- **TO DO**
Every line of the data must be retyped exactly as it stands.

- **PROVIDED MATERIAL**
Content starts

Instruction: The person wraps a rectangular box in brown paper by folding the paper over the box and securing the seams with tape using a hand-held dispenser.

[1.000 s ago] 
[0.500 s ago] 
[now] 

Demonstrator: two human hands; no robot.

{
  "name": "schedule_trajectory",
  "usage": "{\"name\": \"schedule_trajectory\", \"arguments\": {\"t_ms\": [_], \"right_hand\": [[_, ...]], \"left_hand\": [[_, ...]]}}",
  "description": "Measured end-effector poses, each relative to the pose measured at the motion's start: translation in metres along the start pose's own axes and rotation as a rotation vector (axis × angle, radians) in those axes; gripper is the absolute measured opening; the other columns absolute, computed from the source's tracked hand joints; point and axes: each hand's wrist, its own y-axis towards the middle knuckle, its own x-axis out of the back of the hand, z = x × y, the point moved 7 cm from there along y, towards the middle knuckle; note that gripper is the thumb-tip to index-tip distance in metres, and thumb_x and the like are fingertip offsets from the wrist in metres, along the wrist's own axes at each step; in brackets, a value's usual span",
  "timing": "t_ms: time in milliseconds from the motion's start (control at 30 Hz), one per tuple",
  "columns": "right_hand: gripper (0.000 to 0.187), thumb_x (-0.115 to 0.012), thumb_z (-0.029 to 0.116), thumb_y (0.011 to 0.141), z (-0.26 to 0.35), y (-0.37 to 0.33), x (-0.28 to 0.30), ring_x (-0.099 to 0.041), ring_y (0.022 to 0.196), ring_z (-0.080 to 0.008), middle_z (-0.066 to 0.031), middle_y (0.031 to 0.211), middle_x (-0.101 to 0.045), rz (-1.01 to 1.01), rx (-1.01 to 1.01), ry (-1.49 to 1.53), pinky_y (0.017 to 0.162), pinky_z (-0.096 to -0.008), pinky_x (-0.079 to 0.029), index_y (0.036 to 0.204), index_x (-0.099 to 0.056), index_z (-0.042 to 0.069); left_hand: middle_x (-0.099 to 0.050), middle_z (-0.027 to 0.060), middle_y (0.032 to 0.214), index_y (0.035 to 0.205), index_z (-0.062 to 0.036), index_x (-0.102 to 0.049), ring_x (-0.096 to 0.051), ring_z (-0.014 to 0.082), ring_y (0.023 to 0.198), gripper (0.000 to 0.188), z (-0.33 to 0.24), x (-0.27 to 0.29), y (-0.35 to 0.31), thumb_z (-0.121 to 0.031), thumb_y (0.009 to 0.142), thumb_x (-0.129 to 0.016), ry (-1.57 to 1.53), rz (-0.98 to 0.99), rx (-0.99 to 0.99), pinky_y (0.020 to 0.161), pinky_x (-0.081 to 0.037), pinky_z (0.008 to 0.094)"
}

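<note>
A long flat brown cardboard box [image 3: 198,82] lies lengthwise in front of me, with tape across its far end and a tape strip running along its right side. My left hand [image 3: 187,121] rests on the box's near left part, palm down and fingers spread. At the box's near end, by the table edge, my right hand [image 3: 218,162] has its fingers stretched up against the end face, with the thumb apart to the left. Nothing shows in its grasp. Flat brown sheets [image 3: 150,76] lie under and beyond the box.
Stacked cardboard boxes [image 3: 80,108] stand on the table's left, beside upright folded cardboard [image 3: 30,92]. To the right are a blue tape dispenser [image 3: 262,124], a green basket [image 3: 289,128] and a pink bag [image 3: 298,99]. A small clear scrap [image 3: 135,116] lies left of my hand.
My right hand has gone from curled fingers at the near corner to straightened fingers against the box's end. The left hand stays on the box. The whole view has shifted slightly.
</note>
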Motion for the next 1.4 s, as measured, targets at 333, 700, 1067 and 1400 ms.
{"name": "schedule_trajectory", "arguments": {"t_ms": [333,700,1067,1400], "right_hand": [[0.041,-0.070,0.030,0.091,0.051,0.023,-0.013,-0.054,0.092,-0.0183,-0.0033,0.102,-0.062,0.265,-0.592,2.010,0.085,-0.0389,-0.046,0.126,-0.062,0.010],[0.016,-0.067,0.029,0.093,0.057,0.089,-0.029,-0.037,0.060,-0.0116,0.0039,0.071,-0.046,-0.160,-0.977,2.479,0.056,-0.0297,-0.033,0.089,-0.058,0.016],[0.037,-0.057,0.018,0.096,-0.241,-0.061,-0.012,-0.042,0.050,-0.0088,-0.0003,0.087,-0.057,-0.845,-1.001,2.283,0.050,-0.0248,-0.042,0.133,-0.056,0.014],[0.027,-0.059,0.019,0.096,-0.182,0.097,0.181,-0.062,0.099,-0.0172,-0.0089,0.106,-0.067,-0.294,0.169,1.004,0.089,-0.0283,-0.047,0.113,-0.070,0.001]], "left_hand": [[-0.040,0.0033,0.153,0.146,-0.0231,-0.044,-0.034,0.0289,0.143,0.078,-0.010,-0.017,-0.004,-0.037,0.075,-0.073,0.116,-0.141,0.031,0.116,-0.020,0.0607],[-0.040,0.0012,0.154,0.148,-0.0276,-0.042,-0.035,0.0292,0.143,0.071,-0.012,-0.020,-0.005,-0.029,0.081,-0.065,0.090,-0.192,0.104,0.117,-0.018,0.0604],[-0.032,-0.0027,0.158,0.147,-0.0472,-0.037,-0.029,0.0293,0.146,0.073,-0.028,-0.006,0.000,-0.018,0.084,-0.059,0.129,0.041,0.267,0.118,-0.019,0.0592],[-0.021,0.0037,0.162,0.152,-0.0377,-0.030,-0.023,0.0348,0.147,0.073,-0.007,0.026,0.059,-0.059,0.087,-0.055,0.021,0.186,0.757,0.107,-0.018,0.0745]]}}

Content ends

- **ANSWER FOR THE TASK**
Instruction: The person wraps a rectangular box in brown paper by folding the paper over the box and securing the seams with tape using a hand-held dispenser.

[1.000 s ago] 
[0.500 s ago] 
[now] 

Demonstrator: two human hands; no robot.

{
  "name": "schedule_trajectory",
  "usage": "{\"name\": \"schedule_trajectory\", \"arguments\": {\"t_ms\": [_], \"right_hand\": [[_, ...]], \"left_hand\": [[_, ...]]}}",
  "description": "Measured end-effector poses, each relative to the pose measured at the motion's start: translation in metres along the start pose's own axes and rotation as a rotation vector (axis × angle, radians) in those axes; gripper is the absolute measured opening; the other columns absolute, computed from the source's tracked hand joints; point and axes: each hand's wrist, its own y-axis towards the middle knuckle, its own x-axis out of the back of the hand, z = x × y, the point moved 7 cm from there along y, towards the middle knuckle; note that gripper is the thumb-tip to index-tip distance in metres, and thumb_x and the like are fingertip offsets from the wrist in metres, along the wrist's own axes at each step; in brackets, a value's usual span",
  "timing": "t_ms: time in milliseconds from the motion's start (control at 30 Hz), one per tuple",
  "columns": "right_hand: gripper (0.000 to 0.187), thumb_x (-0.115 to 0.012), thumb_z (-0.029 to 0.116), thumb_y (0.011 to 0.141), z (-0.26 to 0.35), y (-0.37 to 0.33), x (-0.28 to 0.30), ring_x (-0.099 to 0.041), ring_y (0.022 to 0.196), ring_z (-0.080 to 0.008), middle_z (-0.066 to 0.031), middle_y (0.031 to 0.211), middle_x (-0.101 to 0.045), rz (-1.01 to 1.01), rx (-1.01 to 1.01), ry (-1.49 to 1.53), pinky_y (0.017 to 0.162), pinky_z (-0.096 to -0.008), pinky_x (-0.079 to 0.029), index_y (0.036 to 0.204), index_x (-0.099 to 0.056), index_z (-0.042 to 0.069); left_hand: middle_x (-0.099 to 0.050), middle_z (-0.027 to 0.060), middle_y (0.032 to 0.214), index_y (0.035 to 0.205), index_z (-0.062 to 0.036), index_x (-0.102 to 0.049), ring_x (-0.096 to 0.051), ring_z (-0.014 to 0.082), ring_y (0.023 to 0.198), gripper (0.000 to 0.188), z (-0.33 to 0.24), x (-0.27 to 0.29), y (-0.35 to 0.31), thumb_z (-0.121 to 0.031), thumb_y (0.009 to 0.142), thumb_x (-0.129 to 0.016), ry (-1.57 to 1.53), rz (-0.98 to 0.99), rx (-0.99 to 0.99), pinky_y (0.020 to 0.161), pinky_x (-0.081 to 0.037), pinky_z (0.008 to 0.094)"
}

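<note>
A long flat brown cardboard box [image 3: 198,82] lies lengthwise in front of me, with tape across its far end and a tape strip running along its right side. My left hand [image 3: 187,121] rests on the box's near left part, palm down and fingers spread. At the box's near end, by the table edge, my right hand [image 3: 218,162] has its fingers stretched up against the end face, with the thumb apart to the left. Nothing shows in its grasp. Flat brown sheets [image 3: 150,76] lie under and beyond the box.
Stacked cardboard boxes [image 3: 80,108] stand on the table's left, beside upright folded cardboard [image 3: 30,92]. To the right are a blue tape dispenser [image 3: 262,124], a green basket [image 3: 289,128] and a pink bag [image 3: 298,99]. A small clear scrap [image 3: 135,116] lies left of my hand.
My right hand has gone from curled fingers at the near corner to straightened fingers against the box's end. The left hand stays on the box. The whole view has shifted slightly.
</note>
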Motion for the next 1.4 s, as measured, targets at 333, 700, 1067 and 1400 ms.
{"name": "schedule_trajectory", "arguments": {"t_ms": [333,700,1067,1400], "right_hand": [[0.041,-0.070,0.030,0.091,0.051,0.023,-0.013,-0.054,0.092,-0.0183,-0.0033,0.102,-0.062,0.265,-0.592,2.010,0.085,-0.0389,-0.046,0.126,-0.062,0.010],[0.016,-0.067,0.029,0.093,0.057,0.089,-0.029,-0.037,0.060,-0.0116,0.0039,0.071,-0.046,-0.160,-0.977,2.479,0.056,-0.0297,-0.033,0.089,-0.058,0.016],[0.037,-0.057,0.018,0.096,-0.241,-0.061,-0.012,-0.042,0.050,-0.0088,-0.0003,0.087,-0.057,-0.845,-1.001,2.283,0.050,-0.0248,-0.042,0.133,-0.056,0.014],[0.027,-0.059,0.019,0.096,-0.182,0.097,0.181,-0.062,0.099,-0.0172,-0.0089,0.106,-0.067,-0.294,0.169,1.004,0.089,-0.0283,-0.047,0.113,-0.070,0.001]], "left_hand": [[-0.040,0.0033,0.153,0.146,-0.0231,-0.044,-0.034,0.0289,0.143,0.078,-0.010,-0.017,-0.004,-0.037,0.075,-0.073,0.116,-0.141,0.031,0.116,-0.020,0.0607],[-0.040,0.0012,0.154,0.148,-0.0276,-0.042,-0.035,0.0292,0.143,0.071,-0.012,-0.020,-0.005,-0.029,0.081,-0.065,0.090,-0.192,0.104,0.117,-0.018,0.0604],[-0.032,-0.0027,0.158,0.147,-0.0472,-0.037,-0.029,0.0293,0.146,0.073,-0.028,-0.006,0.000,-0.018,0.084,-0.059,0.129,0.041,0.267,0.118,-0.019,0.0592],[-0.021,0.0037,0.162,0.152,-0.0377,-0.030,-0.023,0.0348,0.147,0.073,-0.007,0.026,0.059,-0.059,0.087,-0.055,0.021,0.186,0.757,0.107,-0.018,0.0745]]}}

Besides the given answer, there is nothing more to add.